I never experienced it but I'm guessing the backtrack of the Silver Star to serve Tampa is kind of awkward. But I don't think going back to the old days when the Miami train and the Tampa train are separate is better because there looks to be a large market for Tampa to Miami.

Ideally we'd have one train serve NEC-Miami, one train serve NEC-Tampa (or NEC-Orlando with through cars to Tampa), and a third train going Tampa-Orlando-Miami only (based on Star ridership of Tampa they would fill a Florida only train) so no backup move is necessary.


----------



## jis (Dec 31, 2016)

It is unlikely that any LD train turning facility will ever get reinstated in Tampa. It is even less likely if the Orlando -Tampa HSR or even Higher SR ever gets built. So one can forget about terminating any train in Tampa or even dropping off a few Sleepers there at least for the foreseeable future.


----------



## west point (Dec 31, 2016)

When Brightline gets to Orlando airport then the possibility of extending it to TPA for TPA's rider potential becomes an interesting possibility. Building a separate line following the old proposed HSR line will be expensive.

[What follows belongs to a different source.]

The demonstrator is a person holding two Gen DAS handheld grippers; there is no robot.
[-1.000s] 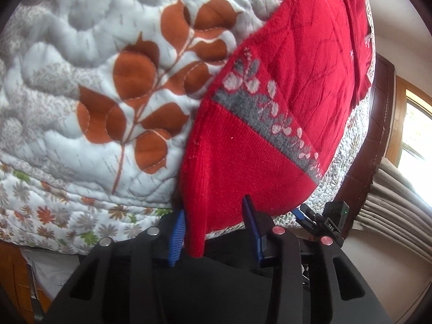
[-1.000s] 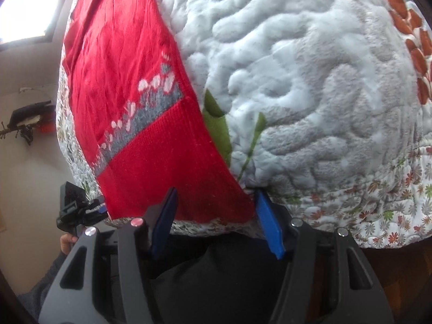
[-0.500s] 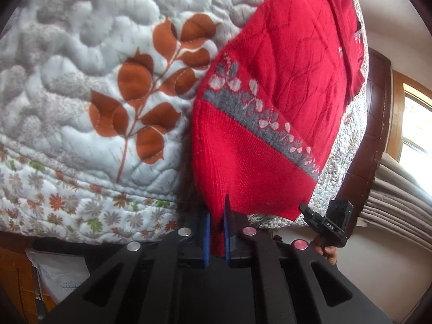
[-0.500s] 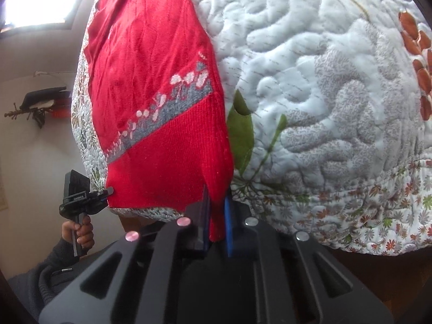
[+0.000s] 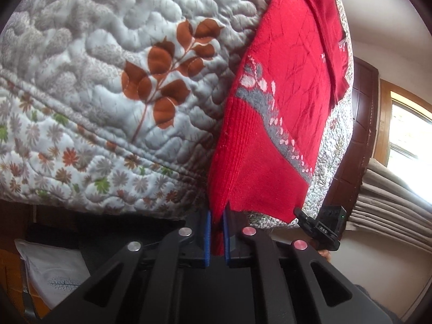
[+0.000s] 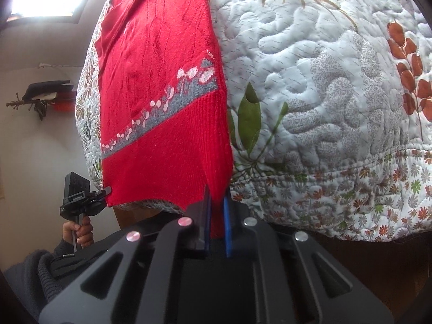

The obvious solution would be to contract Amtrak to run it to TPA on its present route thru Lakeland. However Brightline's high level only boarding cars eliminate any stops without high level platforms. Kissimmee not possible to build high level since Sun Rail will be a low platform operation. Another track with a high level platform would need to be built at TPA or a separate station that IMO is counter productive.


----------



## jis (Jan 1, 2017)

Brightline will not be contracting running anything with Amtrak at least in the foreseeable future. If Brightline operates to Tampa ever it will be on tracks owned by AAF.


----------



## LookingGlassTie (Jan 1, 2017)

CCC1007 said:


> LookingGlassTie said:
> 
> 
> > Would it make sense to consolidate either the Meteor or the Star into the other train's route? From what I can tell on the route map, both trains sort of diverge in various places in a fashion similar to the Capitol Limited and the Cardinal (although they both travel in the same general direction). Correct me if I'm wrong, but the Silvers originate at NYP, while the CL and CAR originate at WAS.
> ...


Ohh ok, my bad. I thought for sure that it originated at WAS.


----------



## CCC1007 (Jan 1, 2017)

LookingGlassTie said:


> CCC1007 said:
> 
> 
> > LookingGlassTie said:
> ...


When it was operating with superliner equipment it did.


----------



## Anthony V (Jan 4, 2017)

jphjaxfl said:


> Amtrak and CSX have wanted to consolidate the 2 Silver Trains for some time since they run very close to each other specially southbound. There been talk of replacing the Silver Star with a Palmetto type day train between Washington and Columbia or Savanah. Removing the Dining Car from the Star is the first step in that directions. There has been a lot of wishful thinking about extending the Palmetto but this will likely never happen unless Florida provides some funding. Brightline trains are the future for Florida and any growth in Florida will be built on that.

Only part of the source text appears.